▸ **About this exercise**
Your task is to give the data again, exactly, with every line intact.

(Data to examine begins)

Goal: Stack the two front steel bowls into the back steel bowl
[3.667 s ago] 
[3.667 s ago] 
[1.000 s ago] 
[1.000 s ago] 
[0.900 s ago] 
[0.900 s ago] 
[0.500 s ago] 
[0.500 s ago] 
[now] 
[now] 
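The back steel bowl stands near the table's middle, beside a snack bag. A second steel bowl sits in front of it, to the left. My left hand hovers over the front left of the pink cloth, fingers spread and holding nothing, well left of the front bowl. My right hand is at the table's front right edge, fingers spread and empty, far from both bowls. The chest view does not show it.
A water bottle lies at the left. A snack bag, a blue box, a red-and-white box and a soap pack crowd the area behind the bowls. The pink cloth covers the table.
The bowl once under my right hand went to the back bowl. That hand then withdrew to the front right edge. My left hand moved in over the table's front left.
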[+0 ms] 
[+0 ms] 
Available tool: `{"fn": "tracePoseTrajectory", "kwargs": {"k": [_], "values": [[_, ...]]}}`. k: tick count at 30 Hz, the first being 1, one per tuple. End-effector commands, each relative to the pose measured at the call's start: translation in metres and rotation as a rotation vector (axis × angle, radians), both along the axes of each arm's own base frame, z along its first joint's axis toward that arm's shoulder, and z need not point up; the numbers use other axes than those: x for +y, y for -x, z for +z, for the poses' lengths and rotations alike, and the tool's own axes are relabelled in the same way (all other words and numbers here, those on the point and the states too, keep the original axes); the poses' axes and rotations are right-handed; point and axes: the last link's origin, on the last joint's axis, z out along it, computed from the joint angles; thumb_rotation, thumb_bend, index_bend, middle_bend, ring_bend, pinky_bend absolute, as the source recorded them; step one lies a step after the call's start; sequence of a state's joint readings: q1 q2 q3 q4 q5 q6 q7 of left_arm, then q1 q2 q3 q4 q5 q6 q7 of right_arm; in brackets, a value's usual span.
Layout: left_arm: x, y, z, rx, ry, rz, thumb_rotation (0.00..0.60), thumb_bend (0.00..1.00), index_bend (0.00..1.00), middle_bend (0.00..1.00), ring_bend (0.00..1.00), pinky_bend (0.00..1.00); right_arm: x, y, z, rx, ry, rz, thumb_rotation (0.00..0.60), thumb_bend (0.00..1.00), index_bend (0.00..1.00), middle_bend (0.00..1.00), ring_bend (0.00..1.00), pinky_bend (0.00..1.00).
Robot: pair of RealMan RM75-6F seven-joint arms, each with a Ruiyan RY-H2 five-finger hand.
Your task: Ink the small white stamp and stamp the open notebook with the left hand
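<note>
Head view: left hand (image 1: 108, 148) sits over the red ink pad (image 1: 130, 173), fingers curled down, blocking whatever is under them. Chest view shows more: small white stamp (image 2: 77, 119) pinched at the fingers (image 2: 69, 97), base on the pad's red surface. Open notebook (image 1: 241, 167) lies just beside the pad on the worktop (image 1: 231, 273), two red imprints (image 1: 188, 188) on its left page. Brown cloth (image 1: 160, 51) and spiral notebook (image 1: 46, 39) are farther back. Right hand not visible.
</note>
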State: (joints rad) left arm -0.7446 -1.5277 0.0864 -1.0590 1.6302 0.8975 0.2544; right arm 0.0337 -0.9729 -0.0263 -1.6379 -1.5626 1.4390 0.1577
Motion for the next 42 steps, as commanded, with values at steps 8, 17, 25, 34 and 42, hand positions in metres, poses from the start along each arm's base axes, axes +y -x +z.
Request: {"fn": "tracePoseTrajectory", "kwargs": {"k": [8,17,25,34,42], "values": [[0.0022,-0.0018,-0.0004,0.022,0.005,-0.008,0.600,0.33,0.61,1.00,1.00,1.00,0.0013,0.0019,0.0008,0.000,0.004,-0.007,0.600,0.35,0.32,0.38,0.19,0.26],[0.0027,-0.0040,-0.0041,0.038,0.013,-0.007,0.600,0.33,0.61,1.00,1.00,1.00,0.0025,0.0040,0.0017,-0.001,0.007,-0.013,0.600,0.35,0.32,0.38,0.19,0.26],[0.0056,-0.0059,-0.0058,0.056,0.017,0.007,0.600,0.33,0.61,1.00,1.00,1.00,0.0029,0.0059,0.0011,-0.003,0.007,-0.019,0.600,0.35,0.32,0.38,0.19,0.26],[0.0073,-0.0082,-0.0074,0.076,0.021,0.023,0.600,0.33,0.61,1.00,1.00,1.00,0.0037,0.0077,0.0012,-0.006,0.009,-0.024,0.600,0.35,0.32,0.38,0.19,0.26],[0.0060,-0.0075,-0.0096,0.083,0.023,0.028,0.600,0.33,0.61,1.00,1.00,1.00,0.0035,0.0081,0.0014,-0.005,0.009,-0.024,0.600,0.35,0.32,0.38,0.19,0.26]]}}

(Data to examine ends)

▸ **Task solution**
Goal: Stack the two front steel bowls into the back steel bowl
[3.667 s ago] 
[3.667 s ago] 
[1.000 s ago] 
[1.000 s ago] 
[0.900 s ago] 
[0.900 s ago] 
[0.500 s ago] 
[0.500 s ago] 
[now] 
[now] 
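The back steel bowl stands near the table's middle, beside a snack bag. A second steel bowl sits in front of it, to the left. My left hand hovers over the front left of the pink cloth, fingers spread and holding nothing, well left of the front bowl. My right hand is at the table's front right edge, fingers spread and empty, far from both bowls. The chest view does not show it.
A water bottle lies at the left. A snack bag, a blue box, a red-and-white box and a soap pack crowd the area behind the bowls. The pink cloth covers the table.
The bowl once under my right hand went to the back bowl. That hand then withdrew to the front right edge. My left hand moved in over the table's front left.
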[+0 ms] 
[+0 ms] 
Available tool: `{"fn": "tracePoseTrajectory", "kwargs": {"k": [_], "values": [[_, ...]]}}`. k: tick count at 30 Hz, the first being 1, one per tuple. End-effector commands, each relative to the pose measured at the call's start: translation in metres and rotation as a rotation vector (axis × angle, radians), both along the axes of each arm's own base frame, z along its first joint's axis toward that arm's shoulder, and z need not point up; the numbers use other axes than those: x for +y, y for -x, z for +z, for the poses' lengths and rotations alike, and the tool's own axes are relabelled in the same way (all other words and numbers here, those on the point and the states too, keep the original axes); the poses' axes and rotations are right-handed; point and axes: the last link's origin, on the last joint's axis, z out along it, computed from the joint angles; thumb_rotation, thumb_bend, index_bend, middle_bend, ring_bend, pinky_bend absolute, as the source recorded them; step one lies a step after the call's start; sequence of a state's joint readings: q1 q2 q3 q4 q5 q6 q7 of left_arm, then q1 q2 q3 q4 q5 q6 q7 of right_arm; in brackets, a value's usual span.
Layout: left_arm: x, y, z, rx, ry, rz, thumb_rotation (0.00..0.60), thumb_bend (0.00..1.00), index_bend (0.00..1.00), middle_bend (0.00..1.00), ring_bend (0.00..1.00), pinky_bend (0.00..1.00); right_arm: x, y, z, rx, ry, rz, thumb_rotation (0.00..0.60), thumb_bend (0.00..1.00), index_bend (0.00..1.00), middle_bend (0.00..1.00), ring_bend (0.00..1.00), pinky_bend (0.00..1.00).
Robot: pair of RealMan RM75-6F seven-joint arms, each with a Ruiyan RY-H2 five-finger hand.
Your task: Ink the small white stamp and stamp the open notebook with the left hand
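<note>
Head view: left hand (image 1: 108, 148) sits over the red ink pad (image 1: 130, 173), fingers curled down, blocking whatever is under them. Chest view shows more: small white stamp (image 2: 77, 119) pinched at the fingers (image 2: 69, 97), base on the pad's red surface. Open notebook (image 1: 241, 167) lies just beside the pad on the worktop (image 1: 231, 273), two red imprints (image 1: 188, 188) on its left page. Brown cloth (image 1: 160, 51) and spiral notebook (image 1: 46, 39) are farther back. Right hand not visible.
</note>
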State: (joints rad) left arm -0.7446 -1.5277 0.0864 -1.0590 1.6302 0.8975 0.2544; right arm 0.0337 -0.9729 -0.0263 -1.6379 -1.5626 1.4390 0.1577
Motion for the next 42 steps, as commanded, with values at steps 8, 17, 25, 34 and 42, hand positions in metres, poses from the start along each arm's base axes, axes +y -x +z.
Request: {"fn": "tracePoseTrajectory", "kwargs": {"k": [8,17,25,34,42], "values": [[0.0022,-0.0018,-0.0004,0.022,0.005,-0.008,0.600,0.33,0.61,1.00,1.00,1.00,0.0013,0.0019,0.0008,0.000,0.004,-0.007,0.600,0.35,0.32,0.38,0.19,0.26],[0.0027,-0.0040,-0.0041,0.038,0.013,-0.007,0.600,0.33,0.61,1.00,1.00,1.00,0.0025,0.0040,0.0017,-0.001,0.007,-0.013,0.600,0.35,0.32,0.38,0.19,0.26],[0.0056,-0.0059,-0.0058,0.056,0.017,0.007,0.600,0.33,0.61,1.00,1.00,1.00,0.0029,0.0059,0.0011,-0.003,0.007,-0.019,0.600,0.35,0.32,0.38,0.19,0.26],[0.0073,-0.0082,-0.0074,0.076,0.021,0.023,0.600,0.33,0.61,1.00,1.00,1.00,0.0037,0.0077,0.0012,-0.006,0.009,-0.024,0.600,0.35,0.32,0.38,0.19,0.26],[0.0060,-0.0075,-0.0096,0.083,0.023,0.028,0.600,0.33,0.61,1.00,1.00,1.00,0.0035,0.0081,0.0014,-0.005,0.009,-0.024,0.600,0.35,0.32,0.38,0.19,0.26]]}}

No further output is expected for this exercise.